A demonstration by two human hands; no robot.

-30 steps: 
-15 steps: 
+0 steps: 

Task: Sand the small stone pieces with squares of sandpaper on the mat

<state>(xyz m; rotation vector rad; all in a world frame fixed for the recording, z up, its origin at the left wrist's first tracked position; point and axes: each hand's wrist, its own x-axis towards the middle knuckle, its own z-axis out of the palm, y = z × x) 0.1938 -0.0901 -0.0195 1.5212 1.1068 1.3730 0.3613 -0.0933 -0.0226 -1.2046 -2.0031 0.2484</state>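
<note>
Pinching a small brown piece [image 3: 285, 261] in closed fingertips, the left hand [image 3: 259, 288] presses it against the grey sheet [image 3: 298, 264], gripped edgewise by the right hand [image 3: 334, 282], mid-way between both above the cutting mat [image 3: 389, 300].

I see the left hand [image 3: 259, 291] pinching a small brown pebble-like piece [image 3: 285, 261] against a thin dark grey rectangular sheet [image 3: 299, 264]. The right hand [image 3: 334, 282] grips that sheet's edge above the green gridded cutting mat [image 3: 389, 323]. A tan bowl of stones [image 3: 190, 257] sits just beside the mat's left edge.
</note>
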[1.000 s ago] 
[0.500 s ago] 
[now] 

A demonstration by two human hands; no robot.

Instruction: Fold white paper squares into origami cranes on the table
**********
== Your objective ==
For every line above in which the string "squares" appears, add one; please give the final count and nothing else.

== Problem solution ==
2